İktidarın tıkanma sinyalleri geldiği an erken seçime gidebileceğini belirten Boratav, dış borçların çevriminin bu açıdan önemli sinyaller vereceğine dikkat çekti.
Sri Lanka’daki gibi bir bunalımın günlük hayata yansımasının ilaç ve petrol kıtlığı, elektrik kesintileri olacağını söyleyen Boratav, "Hükümet o noktaya gelinmekte olduğunun sinyallerini alırsa erken seçime gider" dedi.
KAPSAMLI POLİTİKALARA İHTİYAÇ VAR
Kemer sıkma içeren IMF programı dışı seçeneklerin tartışılmadığını, iktidarın IMF kurallarının bazı unsurlarını çiğneyerek durumu idare ettiğimi, TCMB’nin faiz politikaları ve şirketlerin döviz varlıklarına bir kısmının TL’ye çevrilmesinin istenmesinin bunun örnekleri ve neoliberal politikanın kaçamakları olduğunu dile getiren Boratav, Türkiye’nin neoliberalizmden kapsamlı kaçamaklar içeren politikalara ihtiyacı olduğunu belirtti ve şu maddeleri sıraladı:
1- Sermaye hareketleri sıkı ve sistematik bir şekilde denetlenmeli.

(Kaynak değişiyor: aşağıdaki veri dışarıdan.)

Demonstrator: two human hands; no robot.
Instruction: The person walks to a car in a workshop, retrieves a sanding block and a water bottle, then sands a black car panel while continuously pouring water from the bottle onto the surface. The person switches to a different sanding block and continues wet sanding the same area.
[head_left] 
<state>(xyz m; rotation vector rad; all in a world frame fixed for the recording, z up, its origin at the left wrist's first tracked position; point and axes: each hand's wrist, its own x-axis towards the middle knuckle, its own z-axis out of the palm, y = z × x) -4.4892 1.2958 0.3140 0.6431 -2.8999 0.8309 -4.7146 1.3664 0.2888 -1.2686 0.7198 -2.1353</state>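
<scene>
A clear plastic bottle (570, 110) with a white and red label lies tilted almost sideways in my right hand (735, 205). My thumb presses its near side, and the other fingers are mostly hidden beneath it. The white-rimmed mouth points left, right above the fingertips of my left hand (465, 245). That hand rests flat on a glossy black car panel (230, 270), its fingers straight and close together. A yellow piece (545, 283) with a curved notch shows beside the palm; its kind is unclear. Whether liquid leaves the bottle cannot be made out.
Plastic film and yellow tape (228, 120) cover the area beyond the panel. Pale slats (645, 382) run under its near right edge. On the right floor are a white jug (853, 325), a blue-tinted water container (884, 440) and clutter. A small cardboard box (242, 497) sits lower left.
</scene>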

2- Son beş altı yılda olağan dışı gelir elde etmiş kesimlere dönük, servet vergisi dahil, vergilendirme gündeme alınmalı.
3- Buradan elde edilecek kaynağın bir bölümü bütçe üzerinden emekçilere transfer edilmeli.
4- Yeni bir büyüme perspektifine geçilmeli.
Boratav, şu anda büyük siyasetteki aktörlerin, AKP ve muhalefetin bu tür bir dönüşüme açık olmadığını vurguladı.